Sunday, 2 November 2014

On De-Gendering Your Language

As much as I’ve enjoyed getting more and more into writing blog posts, I’ve equally enjoyed coming across other blogs to read, be inspired by, and learn from. There is something so powerful about teachers across the city, the country, and the world being connected online. My wheels are still turning from one such blog – the incredible Tracy Pickard’s “How Language Impacts Learning”. If you haven’t read it yet, get to it - How Language Impacts Learning

Tracy's insightful post highlights the power that seemingly minor word choices can actually have on the students in your classroom. It’s terrific and helped me to examine a lot of my own language use in the classroom. I was delighted to see lots of educators online discussing this topic, as it’s often overlooked and deserves attention whether you’re a brand new or veteran teacher.

Thinking more about language choices in the classroom, specifically through my own lens – one which is admittedly focused on staying away from overly gendered roles, led me to want to write a bit about how language can also be used to create an atmosphere that is inclusive for all. I know many of the educators reading this will have already thought of the following suggestions and likely make them part of their daily practice. However, I’m not blindly optimistic – I know that in many classrooms today there isn’t a single thought given to any of the following. This is something I’ve always felt strongly about, and is at the forefront of my beliefs as an educator. So, with regards to de-gendering your language in classroom, consider the following:

-       “I need some strong boys to help me move this table”.

I really hope I don’t have to explain what’s wrong with this one. Boys are strong. Girls are also strong. People are strong, and all people can work to be stronger. Let’s encourage that sort of thinking in all of our students, and not plant the seed that boys are physical and athletic, while girls are delicate and frail. This outdated notion serves absolutely no purpose in an educational setting. Let’s encourage all qualities in all students. Don’t present the Art Studio just to girls and the Building Area just to boys. All humans possess different characteristics, interests, and strengths, and one of the greatest joys of a play based learning atmosphere is providing students with opportunities to look at themselves as capable in ALL areas as they discover who they are and what sort of activities they enjoy.

-       “There are some new princess books for you girls in the Book Centre!”

The concept that certain books are for certain genders has never made sense to me.
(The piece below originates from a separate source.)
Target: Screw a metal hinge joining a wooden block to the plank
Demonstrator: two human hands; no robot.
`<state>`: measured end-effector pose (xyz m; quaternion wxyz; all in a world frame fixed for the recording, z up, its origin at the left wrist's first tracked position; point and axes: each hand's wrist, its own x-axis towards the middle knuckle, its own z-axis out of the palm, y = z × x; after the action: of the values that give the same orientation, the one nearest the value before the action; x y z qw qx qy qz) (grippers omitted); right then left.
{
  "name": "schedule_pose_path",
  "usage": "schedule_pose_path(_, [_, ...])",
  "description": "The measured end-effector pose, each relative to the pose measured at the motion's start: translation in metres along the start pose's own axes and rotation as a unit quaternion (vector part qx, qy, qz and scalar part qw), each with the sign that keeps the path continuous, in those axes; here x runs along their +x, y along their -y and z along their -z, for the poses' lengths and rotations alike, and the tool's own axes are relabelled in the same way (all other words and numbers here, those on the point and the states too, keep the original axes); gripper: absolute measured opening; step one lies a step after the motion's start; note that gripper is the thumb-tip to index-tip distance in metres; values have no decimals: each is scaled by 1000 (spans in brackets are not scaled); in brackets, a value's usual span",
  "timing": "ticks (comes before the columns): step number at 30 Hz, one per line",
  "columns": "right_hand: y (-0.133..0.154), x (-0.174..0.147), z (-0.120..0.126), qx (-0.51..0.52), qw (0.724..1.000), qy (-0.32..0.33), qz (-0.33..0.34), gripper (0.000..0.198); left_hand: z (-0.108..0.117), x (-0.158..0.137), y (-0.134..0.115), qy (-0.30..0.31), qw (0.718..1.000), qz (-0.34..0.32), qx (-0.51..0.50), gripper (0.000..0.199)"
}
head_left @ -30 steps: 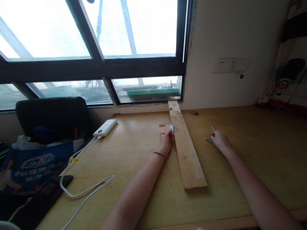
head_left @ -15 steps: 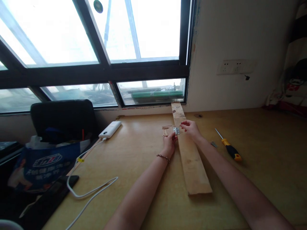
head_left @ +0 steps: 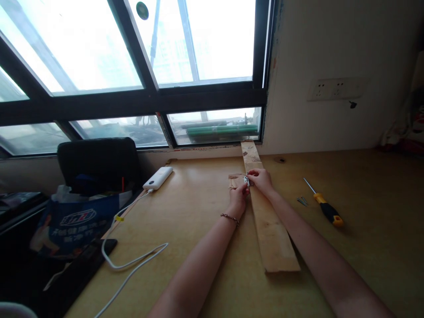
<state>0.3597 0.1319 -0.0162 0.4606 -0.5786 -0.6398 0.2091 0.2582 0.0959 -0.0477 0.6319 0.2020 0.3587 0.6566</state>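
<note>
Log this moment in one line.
left hand: at hinge; right hand: at hinge; hinge: at board's left edge; screwdriver, screws: on table, right

Hinge (head_left: 246, 180): bare metal, pale and shiny. Board (head_left: 274, 225): unpainted wood, matt, its face smooth-looking apart from dark marks at the far end. Block (head_left: 233, 176): raw wood, dull, with a darker, rough-looking patch. Screws (head_left: 301, 201): grey metal with a slight glint. Screwdriver (head_left: 327, 213): bright metal shaft; handle in yellow and black, apparently plastic. Bench (head_left: 195, 225): smooth, wood-toned top, giving me a soft sheen toward the window (head_left: 205, 48), which is clear glass in a dark frame. Power bank (head_left: 159, 177): smooth white plastic. Cable (head_left: 143, 261): white plastic sheath. Chair (head_left: 96, 161): black, leather-like back, low sheen. Wall (head_left: 318, 48): matt paint, roughened beside the window.
</note>
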Motion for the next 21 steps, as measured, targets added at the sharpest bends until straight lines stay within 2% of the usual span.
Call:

A book is a book. The lovely thing about working with a whole group of students is that they come with varied interests. Sure, many of your male students may like Lego and Ninjago, but that in no way guarantees that ALL male students will. If a boy wants to look at a princess book, that’s his prerogative and doesn’t really require any sort of attention. It’s irrelevant. And while we’re on the topic of “princess books”, can we all work to ensure our classroom library reflects all facets of “being a princess”? Check out “Not All Princesses Dress In Pink”, “The Princess and the Pizza”, “My Princess Boy”, “Princess Smartypants”, and of course, the classic “Paper Bag Princess”. Challenge your students who adore the Disney princesses to think critically about the idea of what being a princess really means. Time and time again, I’ve seen even the youngest of students embrace these new ideas. Princesses can be much more than beautiful and helpless ladies who need to be saved and it’s our responsibility as educators to recognize this.

-       “Boys line up here, girls line up here!”

I know this is the one that most educators have never thought of, as it seems like a pretty arbitrary way to divide your students. No judgement at all to teachers who have done it before, but a call to make yourself a life long learner who can reflect on their own practices. At OISE, I remember a guest speaker, transgendered, speaking about the anxiety felt as a child when the “boy/girl” division took place. Maybe all your boys identify as boys, and all your girls identify as girls – or maybe they don’t. The point is, we don’t really know, so don’t assume. This guest speaker spoke of feeling tormented as a child because their inner gender identity didn’t match their physical appearance. If you were doing something in your teaching, that unbeknownst to you, caused unnecessary stress to one of your students, wouldn’t you want to stop it? I’ve been in one too many classrooms where a boy or girl happens to follow the wrong group – and yes, it’s publicly pointed out by the teacher and corrected. Sure, maybe the child simply wasn’t listening and just went with the wrong group – or maybe it’s something more. Again, we don’t know. For that reason, avoiding this kind of sorting is simply best practice for all. Challenge yourself to find more creative ways to divide your students outside of gender.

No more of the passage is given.